Die Vertreter der Studentenschaft kritisierten in ihren Reden die geplanten Massnahmen. Die Erhöhung sei politisch motiviert, die zusätzlichen Einnahmen vernachlässigbar. Für die Studierenden hätten sie jedoch gravierende Folgen. So wären gemäss einem Redner rund 30 Prozent auf Stipendien angewiesen, während die Erhöhung der Gebühren bloss 0,3 Prozent des Gesamtbudgets der ETH betragen würden.

Gian-Andri Casutt, Kommunikationsleiter des ETH-Rats, versprach, dass man die Inputs der Studentenschaft an der nächsten Sitzung diskutieren werde.
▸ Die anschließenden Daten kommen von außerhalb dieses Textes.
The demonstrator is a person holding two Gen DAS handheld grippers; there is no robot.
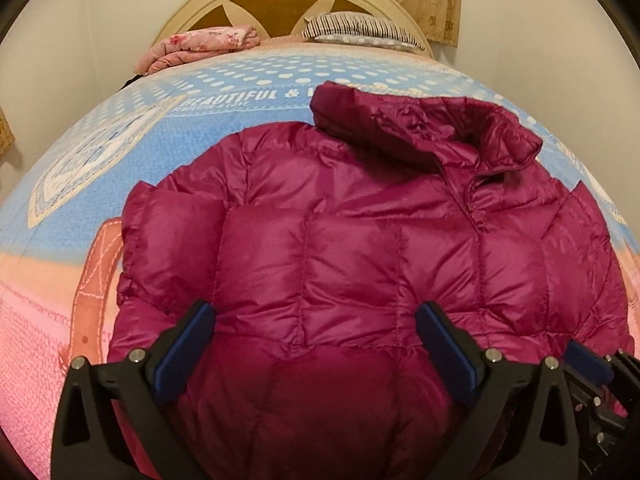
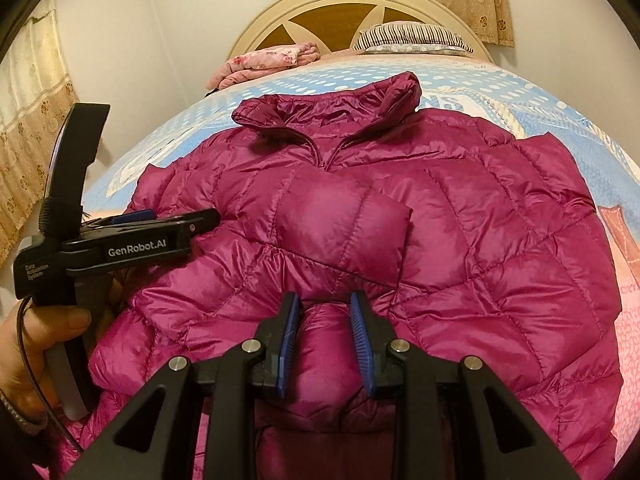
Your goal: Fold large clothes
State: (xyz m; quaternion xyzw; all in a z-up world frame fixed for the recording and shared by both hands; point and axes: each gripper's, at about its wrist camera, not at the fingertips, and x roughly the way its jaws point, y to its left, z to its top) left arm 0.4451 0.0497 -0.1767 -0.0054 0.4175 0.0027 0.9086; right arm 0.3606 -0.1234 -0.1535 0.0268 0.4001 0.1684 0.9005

Eine definitive Entscheidung des Rats werde bis zum Sommer folgen. Die Studiengebühren wurden zuletzt vor 13 Jahren angehoben. Der Protest wird indes weitergehen. Unter dem Motto "Bildungsaufstand" finden Ende März in Bern, Basel, Freiburg, Lausanne und Zürich Aktionswochen statt. Am 24. März kommt es in Bern zu einer nationalen Demonstration.